Amaneceres infantiles

Pesadillas
Pesadillas

Cuando uno es niño las noches se pueblan de trasgos, monstruos y brujas, que no se van del todo a pesar de que haya una lamparita que dé luz al lado de la cama. Más bien al contrario, porque la lamparita tiene por costumbre arrojar sombras con formas caprichosas que, no se sabe cómo lo hacen, pero siempre se asemejan a seres fantasmagóricos. Qué miedo. Y meterse debajo de la sábana y las mantas (hoy, del edredón) tampoco ayuda, aunque consuele, porque los seres raros siguen ahí afuera acechando al otro lado de la tela, debajo de la cama o subidos a la estantería de los cuentos, que en sí mismos son formidables contenedores de sueños y pesadillas. Solo la llegada de nuestra madre, al requerimiento de nuestra voz o de nuestro llanto, espanta las bestias y ahuyenta los temores. Mi madre, la madre de cada cual, su cálida voz con propiedades balsámicas, sus manos siempre llenas de caricias tranquilizadoras, que corre a arroparnos o a darnos un beso de hola al mundo matinal, de adiós a las sombras, de triunfo de la luz, de bienvenid@ al amanecer.

Tiempos cortos

Cambio horario
Cambio horario

Me he levantado y he buscado por toda la casa todos los relojes para atrasar una hora su tiempo. Por decreto. El horario de verano da paso al de invierno. Estaban todos metidos en la nevera, en donde se habían refugiado con la esperanza de quedarse congelados, pero no lo consiguieron y los hallé a tiempo. Me quedó uno, el maldito de bolsillo que siempre se esconde porque es el más rebeldón y se niega a estas manipulaciones, pero al final di con él.
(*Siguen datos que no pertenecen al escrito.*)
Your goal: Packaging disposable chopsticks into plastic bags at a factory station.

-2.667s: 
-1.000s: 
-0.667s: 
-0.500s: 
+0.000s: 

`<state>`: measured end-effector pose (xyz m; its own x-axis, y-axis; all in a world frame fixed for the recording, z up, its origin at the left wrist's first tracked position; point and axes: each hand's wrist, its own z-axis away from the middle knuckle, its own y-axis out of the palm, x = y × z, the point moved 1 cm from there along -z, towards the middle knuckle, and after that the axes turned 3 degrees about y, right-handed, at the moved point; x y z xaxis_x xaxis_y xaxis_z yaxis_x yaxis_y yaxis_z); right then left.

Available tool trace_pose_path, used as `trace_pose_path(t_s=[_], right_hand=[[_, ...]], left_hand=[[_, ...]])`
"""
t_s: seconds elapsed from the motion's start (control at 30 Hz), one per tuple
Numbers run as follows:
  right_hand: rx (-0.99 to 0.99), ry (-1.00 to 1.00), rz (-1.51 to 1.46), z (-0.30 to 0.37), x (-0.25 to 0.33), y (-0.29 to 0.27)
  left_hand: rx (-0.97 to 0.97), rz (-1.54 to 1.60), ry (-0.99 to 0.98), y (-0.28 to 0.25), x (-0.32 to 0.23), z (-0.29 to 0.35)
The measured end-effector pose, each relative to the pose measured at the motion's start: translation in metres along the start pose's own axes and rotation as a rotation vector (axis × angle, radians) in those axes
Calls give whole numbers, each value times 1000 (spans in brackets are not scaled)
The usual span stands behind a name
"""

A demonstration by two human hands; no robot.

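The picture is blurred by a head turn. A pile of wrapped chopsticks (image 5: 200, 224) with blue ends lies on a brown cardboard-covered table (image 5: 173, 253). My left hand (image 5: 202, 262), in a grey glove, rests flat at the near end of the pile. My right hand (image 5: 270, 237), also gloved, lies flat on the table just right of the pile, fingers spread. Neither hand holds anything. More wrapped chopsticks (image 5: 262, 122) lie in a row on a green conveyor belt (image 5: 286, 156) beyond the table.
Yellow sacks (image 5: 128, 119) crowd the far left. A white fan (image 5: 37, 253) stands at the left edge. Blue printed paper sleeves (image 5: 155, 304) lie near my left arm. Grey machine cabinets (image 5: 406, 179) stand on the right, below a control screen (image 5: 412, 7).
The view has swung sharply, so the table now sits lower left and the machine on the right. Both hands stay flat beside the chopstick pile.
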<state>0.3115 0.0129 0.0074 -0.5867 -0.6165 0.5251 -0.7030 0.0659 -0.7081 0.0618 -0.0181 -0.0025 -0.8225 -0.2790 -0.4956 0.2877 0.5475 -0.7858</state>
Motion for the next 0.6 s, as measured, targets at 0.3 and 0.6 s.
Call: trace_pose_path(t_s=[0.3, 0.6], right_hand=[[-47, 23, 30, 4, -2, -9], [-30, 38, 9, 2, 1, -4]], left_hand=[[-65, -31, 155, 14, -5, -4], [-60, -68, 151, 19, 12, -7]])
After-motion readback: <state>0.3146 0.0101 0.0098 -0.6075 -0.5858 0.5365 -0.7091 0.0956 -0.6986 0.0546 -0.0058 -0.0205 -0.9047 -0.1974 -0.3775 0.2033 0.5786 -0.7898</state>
Mientras atrasaba los relojes reparé en que, en la historia humana, la hora siempre la marca la manecilla más corta, esto es, las más idiota, y por tanto la más manipulable. Oséase, insisto, que esto que hemos convenido en llamar vida está dirigida por la manecilla corta, la que tiene menos miras. Esto explica muchas cosas. A la manecilla larga, la más avispada, no hay dios que la gobierne. Y esos sesenta minutos que hemos vuelto a ganar de madrugada han vuelto a ser un contenedor de sueños, y de pesadillas. Buenos días.

Luciérnagas

Luciérnaga
Luciérnaga

«Nunca he visto una luciérnaga. Tengo ya una edad; casi que estoy en el ecuador (supongo) de mi existencia (según las estadísticas), pero todavía no he alcanzado a admirar su fulgor, su brillo en una noche oscura, su guía luminosa. Tampoco me he adentrado en un bosque en una noche cálida a ver si me topo con alguna, y está claro que por su gusto no me van a salir al paso a saludarme, así que tendré que esforzarme. Otras cosas las he visto ya y, bueno, en algunos casos ha merecido la pena la espera; en otras, pues tampoco era para tanto; luego hay ocasiones que se ha presentado algo inesperado cuyo resultado ha sido sorprendente. Pero las luciérnagas… Nunca he visto ninguna, y espero que no tenga que morime sin verlas, así que perseguiré lo que se parezca a un fulgor o a un brillo iridiscente, a ver si es una de ellas.»